Work to be completed: A bare number is required: the count of lines in the material below that hold the word "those".

Information supplied:
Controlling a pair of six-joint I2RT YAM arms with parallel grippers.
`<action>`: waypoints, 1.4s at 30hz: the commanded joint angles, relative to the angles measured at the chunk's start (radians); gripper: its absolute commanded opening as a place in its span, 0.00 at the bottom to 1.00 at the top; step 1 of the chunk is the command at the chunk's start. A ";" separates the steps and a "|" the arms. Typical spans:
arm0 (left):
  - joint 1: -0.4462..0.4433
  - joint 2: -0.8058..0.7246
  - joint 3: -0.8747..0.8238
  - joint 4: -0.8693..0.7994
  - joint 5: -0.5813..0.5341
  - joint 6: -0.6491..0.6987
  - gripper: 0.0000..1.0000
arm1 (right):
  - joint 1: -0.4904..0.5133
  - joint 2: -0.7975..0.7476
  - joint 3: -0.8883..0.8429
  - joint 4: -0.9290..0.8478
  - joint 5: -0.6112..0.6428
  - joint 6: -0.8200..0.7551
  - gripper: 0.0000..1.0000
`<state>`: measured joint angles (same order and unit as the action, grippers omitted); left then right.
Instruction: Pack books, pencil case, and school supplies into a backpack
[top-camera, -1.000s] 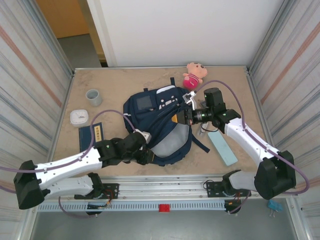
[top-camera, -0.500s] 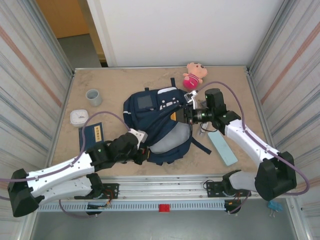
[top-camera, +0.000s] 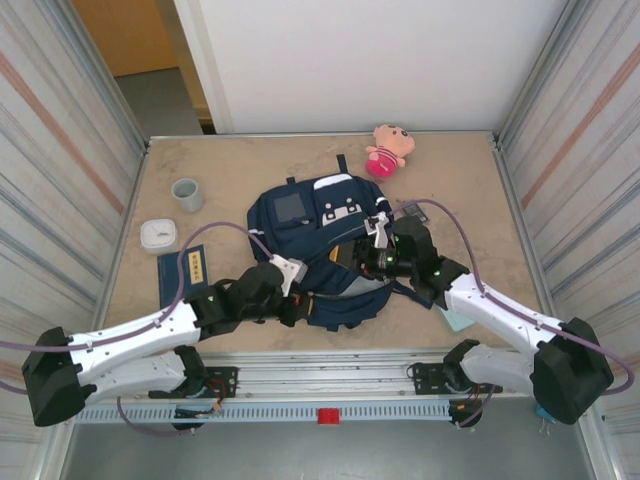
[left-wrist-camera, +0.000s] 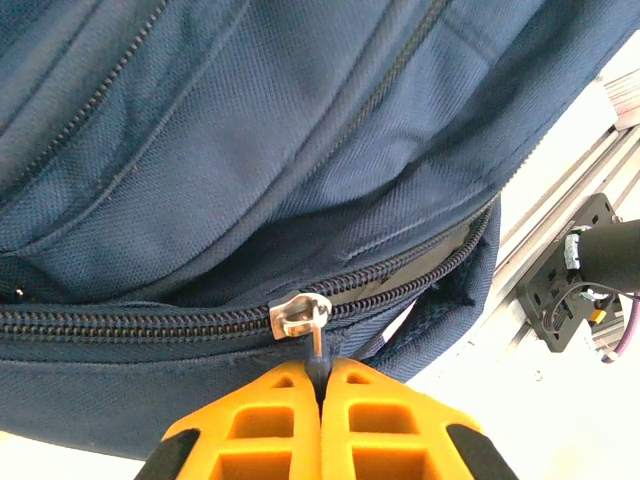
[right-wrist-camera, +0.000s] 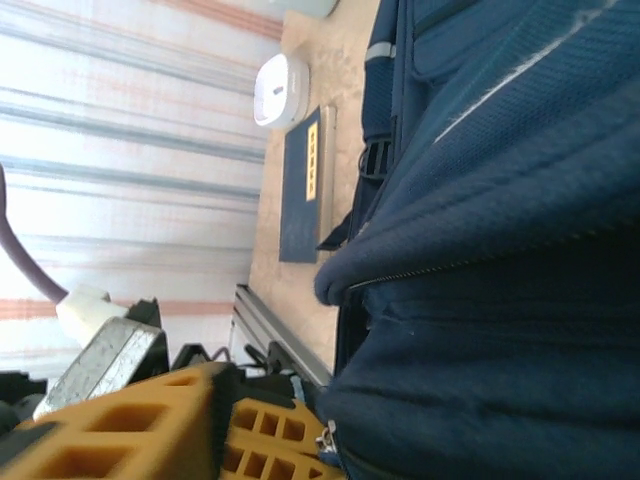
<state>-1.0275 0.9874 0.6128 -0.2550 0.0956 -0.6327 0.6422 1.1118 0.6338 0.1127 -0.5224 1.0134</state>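
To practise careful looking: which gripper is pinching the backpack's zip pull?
The left gripper: its orange fingers are shut on the metal zip pull. The right gripper sits apart, further along the backpack.

From my station I count one backpack (top-camera: 310, 228), one dark blue book (top-camera: 183, 272) and one teal pencil case (top-camera: 456, 320), of which I can see just a sliver. Around them I make out one grey cup (top-camera: 187, 194), one white rounded box (top-camera: 158, 234) and one pink plush toy (top-camera: 388, 150). On the backpack's zip I count one metal zipper pull (left-wrist-camera: 300, 313).
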 joint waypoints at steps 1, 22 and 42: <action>-0.002 -0.025 0.006 0.038 -0.041 -0.004 0.00 | 0.003 0.001 0.037 0.029 0.018 -0.003 0.30; 0.319 -0.097 -0.062 -0.093 -0.234 0.045 0.00 | -0.173 0.141 0.588 -0.308 -0.574 -0.306 0.12; 0.621 -0.023 -0.058 0.096 -0.128 0.155 0.00 | -0.185 0.147 0.713 -0.453 -0.680 -0.367 0.12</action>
<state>-0.4339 0.9565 0.5488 -0.1886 0.0124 -0.4931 0.4564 1.2827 1.2675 -0.3683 -1.0702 0.6899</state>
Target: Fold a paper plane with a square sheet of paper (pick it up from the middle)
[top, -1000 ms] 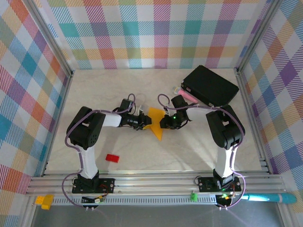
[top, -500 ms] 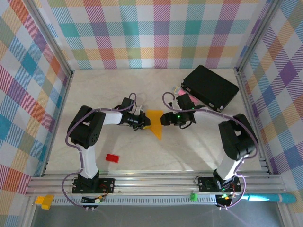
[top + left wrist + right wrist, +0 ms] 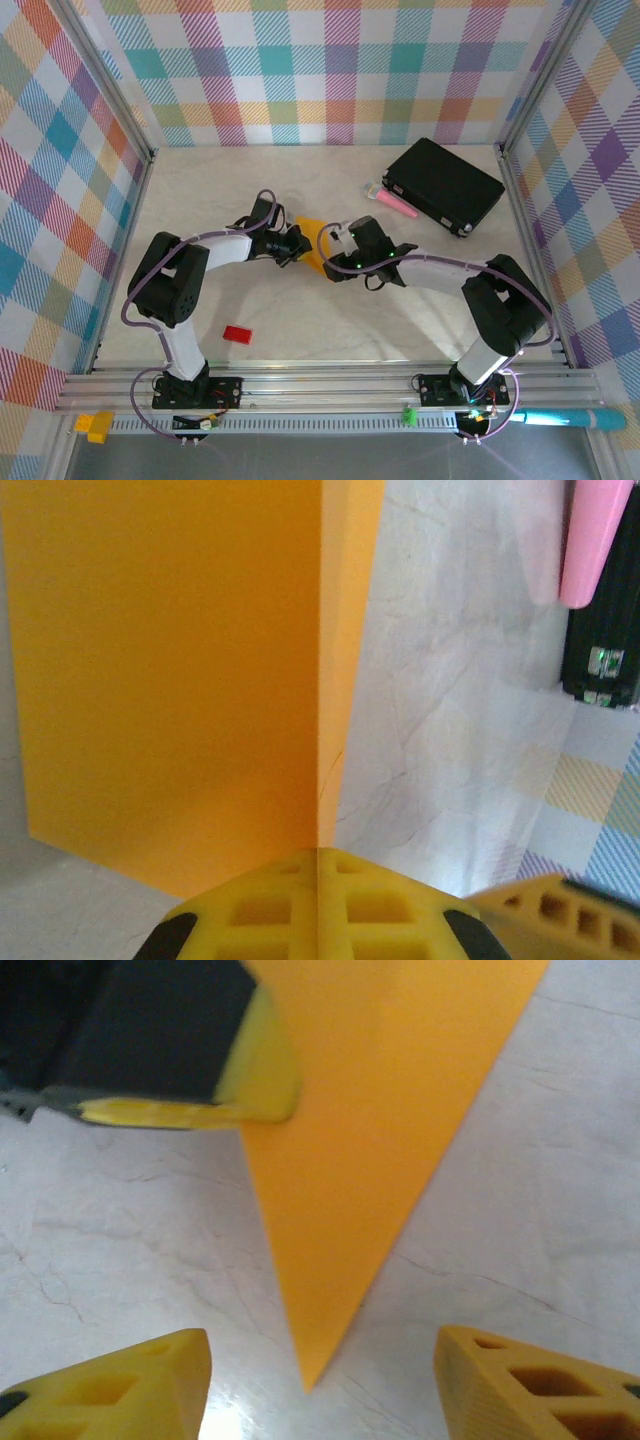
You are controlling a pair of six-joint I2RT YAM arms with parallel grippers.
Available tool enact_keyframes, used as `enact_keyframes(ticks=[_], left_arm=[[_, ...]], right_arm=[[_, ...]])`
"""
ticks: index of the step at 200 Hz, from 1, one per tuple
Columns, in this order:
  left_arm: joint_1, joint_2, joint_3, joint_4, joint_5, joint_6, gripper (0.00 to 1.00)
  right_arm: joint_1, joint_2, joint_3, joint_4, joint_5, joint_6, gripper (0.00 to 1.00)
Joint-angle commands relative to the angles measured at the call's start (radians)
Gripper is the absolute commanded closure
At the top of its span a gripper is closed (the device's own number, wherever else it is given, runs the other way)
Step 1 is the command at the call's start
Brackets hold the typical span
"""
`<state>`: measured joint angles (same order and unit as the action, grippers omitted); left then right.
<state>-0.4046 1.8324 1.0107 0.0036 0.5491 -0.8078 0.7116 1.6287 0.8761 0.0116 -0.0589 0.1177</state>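
Orange-yellow paper (image 3: 170, 680), folded to a point, sits in the middle of the worktop (image 3: 400, 310) with the left gripper (image 3: 318, 880) clamped on its crease; the right gripper (image 3: 320, 1380) stands apart astride the tip; closing off-centre could skew the fold or tug the sheet free.

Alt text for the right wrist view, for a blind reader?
A folded orange paper narrows to a point between the spread yellow fingers of the right tool. The left tool pinches its upper left edge over a white marbled table.
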Motion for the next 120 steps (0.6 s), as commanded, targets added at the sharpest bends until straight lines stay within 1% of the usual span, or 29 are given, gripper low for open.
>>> enact_keyframes(ticks=[1, 12, 36, 60, 80, 120], left_arm=[[-0.008, -0.025, -0.003, -0.014, -0.045, -0.071, 0.95], [-0.012, -0.021, 0.003, -0.025, -0.049, -0.077, 0.95], [-0.019, -0.014, 0.016, -0.042, -0.048, -0.086, 0.95], [-0.023, -0.009, 0.02, -0.04, -0.039, -0.097, 0.95], [-0.023, -0.003, 0.022, -0.04, -0.033, -0.1, 0.94], [-0.023, 0.005, 0.031, -0.057, -0.024, -0.095, 0.92]], right_arm=[[0.035, 0.025, -0.042, 0.109, 0.043, -0.082, 0.42], [0.047, 0.041, -0.046, 0.132, 0.038, -0.096, 0.43], [0.055, 0.082, -0.033, 0.147, 0.024, -0.102, 0.5], [0.057, 0.117, -0.016, 0.162, 0.008, -0.107, 0.53], [0.057, 0.142, -0.003, 0.169, 0.006, -0.118, 0.58], [0.057, 0.171, 0.0, 0.171, 0.035, -0.129, 0.6]])
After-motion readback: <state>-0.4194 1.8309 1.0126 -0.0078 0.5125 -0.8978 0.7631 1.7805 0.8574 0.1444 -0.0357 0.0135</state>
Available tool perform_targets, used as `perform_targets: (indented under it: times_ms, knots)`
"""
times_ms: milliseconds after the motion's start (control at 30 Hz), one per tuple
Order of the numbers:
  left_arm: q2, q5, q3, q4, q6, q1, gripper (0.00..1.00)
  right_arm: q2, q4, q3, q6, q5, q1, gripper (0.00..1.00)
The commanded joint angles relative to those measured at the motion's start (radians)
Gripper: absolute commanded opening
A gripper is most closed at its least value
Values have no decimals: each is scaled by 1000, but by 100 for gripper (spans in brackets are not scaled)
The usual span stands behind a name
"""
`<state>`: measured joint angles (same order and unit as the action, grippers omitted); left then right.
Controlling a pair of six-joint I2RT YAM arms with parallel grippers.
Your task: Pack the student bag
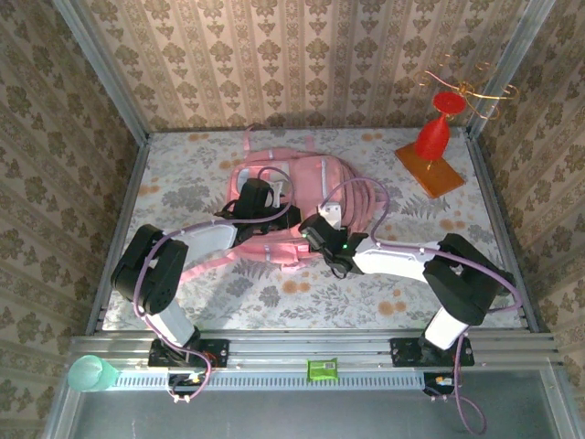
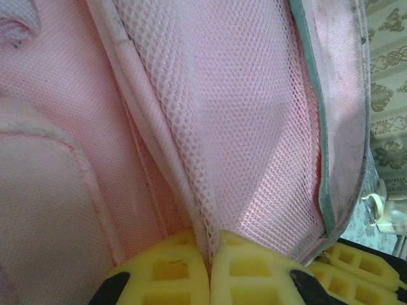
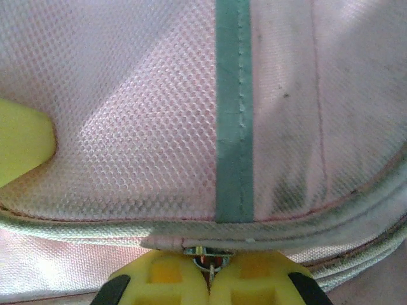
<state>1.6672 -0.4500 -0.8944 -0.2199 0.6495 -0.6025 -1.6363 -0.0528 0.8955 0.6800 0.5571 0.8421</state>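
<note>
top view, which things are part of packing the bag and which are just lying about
Job: student bag; left gripper and right gripper, both shut on it.
Lying about: red ornament on orange board; green cup; small green block.

I see the student bag lying mid-tabletop; an ornament on a board stands behind it, to the right.

The left arm was bent at the elbow, its forearm over the large soft pink fabric backpack, and the yellow-fingered left tool pinched the backpack's mesh. The right arm mirrored it, with the right tool clamped on a small metal piece at the backpack's seam.
</note>
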Motion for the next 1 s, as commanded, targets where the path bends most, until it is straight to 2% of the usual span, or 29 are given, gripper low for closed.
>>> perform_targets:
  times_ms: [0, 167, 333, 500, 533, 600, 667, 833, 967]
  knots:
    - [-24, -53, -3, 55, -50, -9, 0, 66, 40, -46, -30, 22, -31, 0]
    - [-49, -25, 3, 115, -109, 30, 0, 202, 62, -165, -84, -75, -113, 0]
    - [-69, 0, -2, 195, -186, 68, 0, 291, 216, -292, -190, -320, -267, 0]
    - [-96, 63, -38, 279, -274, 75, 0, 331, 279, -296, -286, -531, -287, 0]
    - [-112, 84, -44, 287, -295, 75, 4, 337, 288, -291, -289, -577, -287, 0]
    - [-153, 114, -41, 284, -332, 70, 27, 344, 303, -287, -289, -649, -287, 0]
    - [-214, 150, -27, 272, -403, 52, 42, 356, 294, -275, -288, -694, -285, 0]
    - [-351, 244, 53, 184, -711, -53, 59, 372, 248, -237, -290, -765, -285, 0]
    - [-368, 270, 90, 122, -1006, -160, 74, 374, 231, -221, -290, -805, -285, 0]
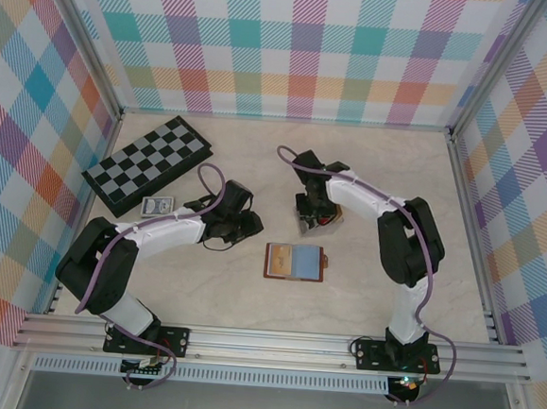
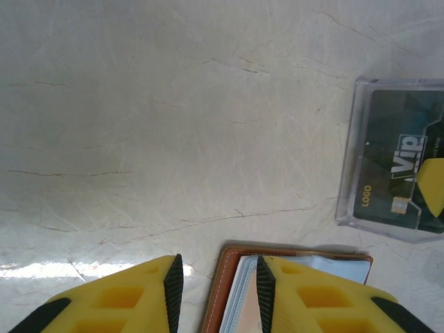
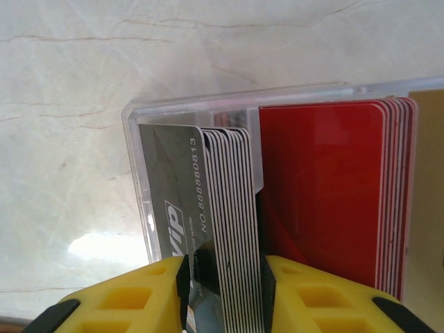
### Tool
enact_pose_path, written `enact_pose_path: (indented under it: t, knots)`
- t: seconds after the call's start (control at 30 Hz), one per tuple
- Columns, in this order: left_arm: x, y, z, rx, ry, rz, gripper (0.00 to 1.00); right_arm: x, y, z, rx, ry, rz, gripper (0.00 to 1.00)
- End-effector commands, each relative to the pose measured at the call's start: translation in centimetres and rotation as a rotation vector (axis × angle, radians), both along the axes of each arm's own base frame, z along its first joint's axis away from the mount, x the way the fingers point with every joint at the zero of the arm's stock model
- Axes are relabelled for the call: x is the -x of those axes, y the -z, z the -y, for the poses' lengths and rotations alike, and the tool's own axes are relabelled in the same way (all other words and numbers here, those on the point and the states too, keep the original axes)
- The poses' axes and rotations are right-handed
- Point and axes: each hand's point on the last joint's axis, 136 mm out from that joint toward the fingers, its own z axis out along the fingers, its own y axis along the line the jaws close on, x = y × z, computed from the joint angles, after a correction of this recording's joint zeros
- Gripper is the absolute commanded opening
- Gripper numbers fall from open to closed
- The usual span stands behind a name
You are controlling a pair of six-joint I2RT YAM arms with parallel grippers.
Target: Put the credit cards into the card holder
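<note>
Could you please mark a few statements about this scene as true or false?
1. The card holder lies open. True.
2. The red cards sit inside the card holder. False: they stand in the clear tray.
3. The right gripper straddles the stack of dark cards. True.
4. The chessboard lies on the right arm's side. False: it lies on the left arm's side.
5. The left gripper holds a card. False: its jaws are open and hold no card.
</note>
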Motion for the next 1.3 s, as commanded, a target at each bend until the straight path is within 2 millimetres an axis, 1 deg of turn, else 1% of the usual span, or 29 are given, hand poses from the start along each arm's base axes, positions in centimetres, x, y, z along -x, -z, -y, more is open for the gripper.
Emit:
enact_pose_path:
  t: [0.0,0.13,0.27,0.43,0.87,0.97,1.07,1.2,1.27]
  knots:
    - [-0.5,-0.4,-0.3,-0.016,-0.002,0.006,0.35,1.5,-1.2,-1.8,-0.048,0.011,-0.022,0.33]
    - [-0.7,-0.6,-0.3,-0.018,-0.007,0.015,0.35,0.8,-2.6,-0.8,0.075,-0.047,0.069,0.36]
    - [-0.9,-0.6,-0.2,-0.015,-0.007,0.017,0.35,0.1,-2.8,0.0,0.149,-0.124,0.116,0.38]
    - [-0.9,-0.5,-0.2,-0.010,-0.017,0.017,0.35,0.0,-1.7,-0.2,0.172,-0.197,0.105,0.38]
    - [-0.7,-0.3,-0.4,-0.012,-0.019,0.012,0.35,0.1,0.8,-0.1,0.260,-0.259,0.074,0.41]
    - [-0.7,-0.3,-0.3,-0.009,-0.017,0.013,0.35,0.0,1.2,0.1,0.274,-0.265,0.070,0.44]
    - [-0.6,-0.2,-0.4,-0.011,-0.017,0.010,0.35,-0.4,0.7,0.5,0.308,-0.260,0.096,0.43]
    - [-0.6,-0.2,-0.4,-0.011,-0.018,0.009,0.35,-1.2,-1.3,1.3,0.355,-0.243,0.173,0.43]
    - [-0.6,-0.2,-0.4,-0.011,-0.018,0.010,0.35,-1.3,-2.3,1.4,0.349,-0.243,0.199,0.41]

Answer to this problem: 2